#### Task directions
Please give all of the data again, character for character, and drop the pictures.
━━━ Recorded data ━━━
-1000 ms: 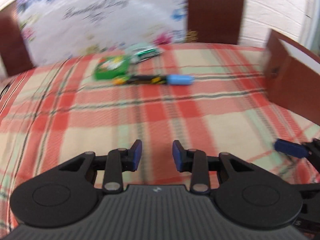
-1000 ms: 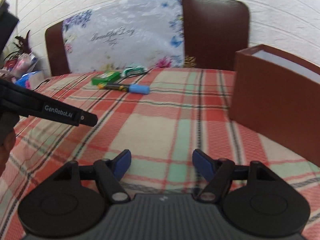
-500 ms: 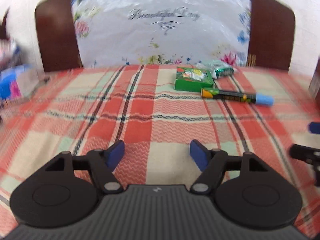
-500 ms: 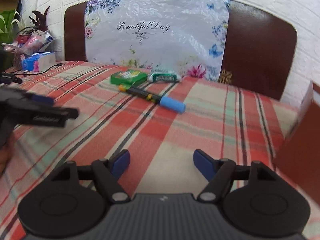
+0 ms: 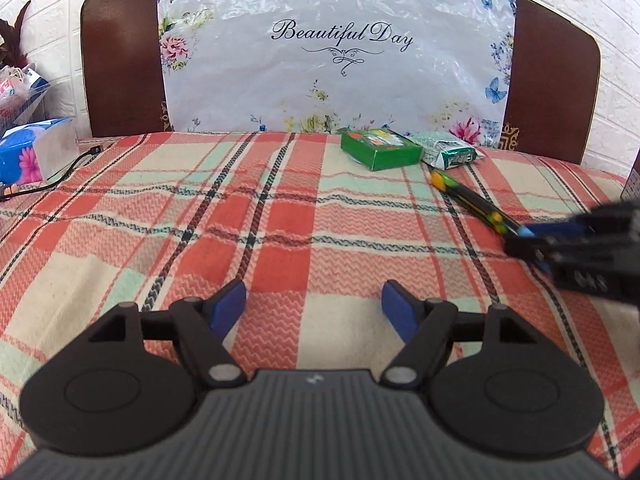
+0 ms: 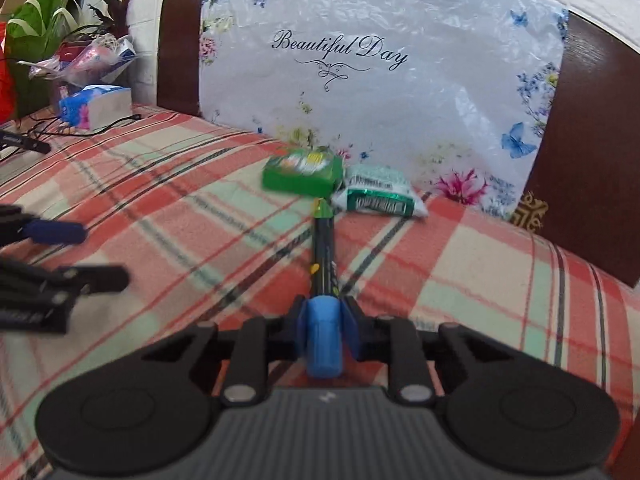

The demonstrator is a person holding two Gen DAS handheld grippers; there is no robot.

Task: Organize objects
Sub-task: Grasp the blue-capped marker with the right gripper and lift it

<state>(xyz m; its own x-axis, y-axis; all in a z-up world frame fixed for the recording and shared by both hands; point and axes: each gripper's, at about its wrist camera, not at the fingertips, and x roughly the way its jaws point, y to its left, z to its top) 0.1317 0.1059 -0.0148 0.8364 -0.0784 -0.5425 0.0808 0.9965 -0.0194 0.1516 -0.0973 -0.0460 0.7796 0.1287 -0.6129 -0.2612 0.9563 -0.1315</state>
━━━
#### Answer area
-1000 ms: 
-1000 ms: 
-500 ms: 
-500 ms: 
+0 ms: 
+0 ms: 

The demonstrator is a person holding two Gen DAS handheld grippers; there is no robot.

Task: Organize objects
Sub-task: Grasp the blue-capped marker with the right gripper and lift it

<state>(xyz m; its own x-axis, y-axis; all in a z-up world frame fixed for the recording and shared by both hands; point and axes: each gripper's, at about its wrist camera, not at the fingertips, and x roughly the way its jaws point, y to its left, z to its top) 0.1317 0.1059 -0.0148 0.8364 -0.0784 -0.5425 0.0808 0.9965 -0.0194 0.1516 -0.0973 -0.0460 0.7796 0.1287 -0.6129 -0.2612 0.9563 -0.1315</state>

This answer is now complete.